The Desperate Housewives star, as well as actress Lori Loughlin and her husband Mossimo Giannulli, were among the dozens of wealthy parents who were caught using fraudulent means to get their children into big-name colleges. In Huffman’s case, she paid $15,000 to have her daughter’s SAT scores falsified.

“It felt like I had to give my daughter a chance at a future,” she said in an interview with ABC-7 Eyewitness News that aired on Thursday (Nov. 30). “And so it was sort of like my daughter’s future, which meant I had to break the law.”

The actress even opened up about how the scheme — dubbed “Varsity Blues” — came to be.

“People assume that I went into this looking for a way to cheat the system and making proverbial criminal deals in back alleys. But that was not the case,” she explained. “I worked with a highly recommended college counselor named Rick Singer. I worked with him for a year. And trusted him implicitly. He recommended programs and tutors and he was the expert.”

After a year, Singer — who was later sentenced to three-and-a-half years in prison and fined $10 million — allegedly told Huffman that her daughter was not going to get into any of her dream colleges.

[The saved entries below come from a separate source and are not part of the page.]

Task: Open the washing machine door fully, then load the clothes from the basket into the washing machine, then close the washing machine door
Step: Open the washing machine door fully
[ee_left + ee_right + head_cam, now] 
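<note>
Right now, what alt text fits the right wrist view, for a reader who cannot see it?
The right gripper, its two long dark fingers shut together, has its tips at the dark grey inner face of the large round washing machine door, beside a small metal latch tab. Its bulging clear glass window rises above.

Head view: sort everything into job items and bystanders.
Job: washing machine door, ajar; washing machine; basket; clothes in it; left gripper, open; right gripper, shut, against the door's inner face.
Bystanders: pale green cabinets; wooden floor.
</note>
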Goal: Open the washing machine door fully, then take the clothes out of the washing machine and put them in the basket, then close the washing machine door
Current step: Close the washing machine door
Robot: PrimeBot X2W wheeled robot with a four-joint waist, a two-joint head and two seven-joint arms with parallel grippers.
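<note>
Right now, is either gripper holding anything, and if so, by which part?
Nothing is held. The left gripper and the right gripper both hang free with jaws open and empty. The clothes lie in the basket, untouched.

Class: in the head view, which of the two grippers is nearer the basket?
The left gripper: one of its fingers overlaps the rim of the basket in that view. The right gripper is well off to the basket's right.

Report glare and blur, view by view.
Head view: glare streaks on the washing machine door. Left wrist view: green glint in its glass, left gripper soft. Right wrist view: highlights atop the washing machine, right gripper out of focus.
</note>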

“I believed him. And so when he slowly started to present the criminal scheme, it seems like — and I know this seems crazy at the time — but that was my only option to give my daughter a future,” Huffman said. “And I know hindsight is 20/20 but it felt like I would be a bad mother if I didn’t do it. So — I did it.”

Felicity Huffman
Photo: Getty Images

Eventually, the FBI came knocking at Huffman’s door.

“They came into my home. They woke my daughters up at gunpoint,” she recalled. “Again, nothing new to the Black and brown community. Then they put my hands behind my back and handcuffed me and I asked if I could get dressed.”

She added, “I thought it was a hoax. I literally turned to one of the FBI people, in a flak jacket and a gun, and I went, ‘Is this a joke?'”

After pleading guilty to federal charges in 2019, the American Crime star served 11 days of her 14-day prison sentence, paid a $30,000 fine and participated in community service.

“I think the people I owe a debt and apology to is the academic community,” Huffman said. “And to the students and the families that sacrifice and work really hard to get to where they are going legitimately.”

Huffman’s daughter — who retook the SAT and was accepted to Carnegie Mellon University — was allegedly not aware of what her mother did behind her back. The star’s husband, Shameless actor William H. Macy, was also not charged with any wrongdoing.